Apache Spark is an engine for computations using big data (joins, groups, filters, ets.).
Spark uses RAM to process its data. The key difference between computing in memory and the "conventional" 2005 MapReduce model is that the data has minimum disk impact, which minimizes I/O costs as the slowest part of computing. For a single Map transaction, the effect from using Spark will be negligible. However, even a single Map and Reduce sequence saves on writing intermediate results out to disk provided there is enough memory.
For each subsequent MapReduce sequence the efficiencies mount, and you can cache the output. For large and complex analytics pipelines, efficiency will increase many fold.
Spark is also equipped by a full-scale Catalyst query optimizer that plans execution and takes into consideration:
- Input data location and size.
- Predicate pushdown to the file system.
- Expediency and step sequence in query execution.
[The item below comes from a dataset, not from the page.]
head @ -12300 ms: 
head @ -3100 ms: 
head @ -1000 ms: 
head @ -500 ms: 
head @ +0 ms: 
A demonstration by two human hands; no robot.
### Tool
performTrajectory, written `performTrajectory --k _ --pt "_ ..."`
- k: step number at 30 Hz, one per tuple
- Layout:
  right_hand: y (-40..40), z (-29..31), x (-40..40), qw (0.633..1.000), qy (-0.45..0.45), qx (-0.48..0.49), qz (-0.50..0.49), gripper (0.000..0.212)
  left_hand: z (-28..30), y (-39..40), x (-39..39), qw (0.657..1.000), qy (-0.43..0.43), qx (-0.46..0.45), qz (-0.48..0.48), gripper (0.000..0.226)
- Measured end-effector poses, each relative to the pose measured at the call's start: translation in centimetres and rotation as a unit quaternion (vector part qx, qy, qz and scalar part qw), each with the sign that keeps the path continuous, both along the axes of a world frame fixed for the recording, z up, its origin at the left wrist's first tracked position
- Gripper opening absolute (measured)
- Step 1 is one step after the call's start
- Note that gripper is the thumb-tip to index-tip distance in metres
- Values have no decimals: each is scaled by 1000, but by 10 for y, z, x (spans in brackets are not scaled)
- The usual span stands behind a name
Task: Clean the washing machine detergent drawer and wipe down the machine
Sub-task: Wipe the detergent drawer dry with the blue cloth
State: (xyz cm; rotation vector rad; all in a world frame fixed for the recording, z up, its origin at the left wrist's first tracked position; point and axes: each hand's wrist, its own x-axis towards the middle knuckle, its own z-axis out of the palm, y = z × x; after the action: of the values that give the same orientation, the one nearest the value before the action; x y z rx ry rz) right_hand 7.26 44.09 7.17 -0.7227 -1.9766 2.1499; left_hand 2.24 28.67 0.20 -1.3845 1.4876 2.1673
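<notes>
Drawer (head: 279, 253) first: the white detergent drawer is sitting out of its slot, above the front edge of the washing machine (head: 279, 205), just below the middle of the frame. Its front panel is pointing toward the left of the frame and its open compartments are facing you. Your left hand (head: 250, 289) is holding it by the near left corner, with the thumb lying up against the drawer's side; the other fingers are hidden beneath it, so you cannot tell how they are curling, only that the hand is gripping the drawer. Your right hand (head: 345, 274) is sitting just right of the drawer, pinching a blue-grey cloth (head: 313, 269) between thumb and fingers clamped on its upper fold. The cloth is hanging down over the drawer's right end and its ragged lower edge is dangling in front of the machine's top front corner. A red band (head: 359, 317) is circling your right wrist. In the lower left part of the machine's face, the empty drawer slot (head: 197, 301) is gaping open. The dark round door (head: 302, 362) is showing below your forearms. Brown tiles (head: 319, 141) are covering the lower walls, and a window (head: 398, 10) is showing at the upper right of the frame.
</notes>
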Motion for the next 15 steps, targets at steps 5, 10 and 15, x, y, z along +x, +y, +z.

- Collection of final table attributes.
- Use of local data for processing.
- Potential for computation pipelining.
What is SPYT?
Spark over YTsaurus (SPYT) enables a Spark cluster to be started with YTsaurus computational capacity. The cluster is started in a YTsaurus Vanilla operation, then takes a certain amount of resources from the quota and occupies them constantly. Spark can read static, as well as dynamic YTsaurus tables, perform computations on them, and record the result in the static table.
Current underlying Spark version is 3.2.2.
Languages to code in
In Spark, you can code in one of three languages: Python, Java, and Scala.
When to use SPYT
Pick SPYT if you are:
- Developing in Java and using MapReduce in YTsaurus.
- Optimizing pipeline performance on YTsaurus with two or more joins or groupings.
Do not use SPYT if:
- You need to process over 10 TB of data in a single transaction.
- Your processing boils down to individual Map or MapReduce operations.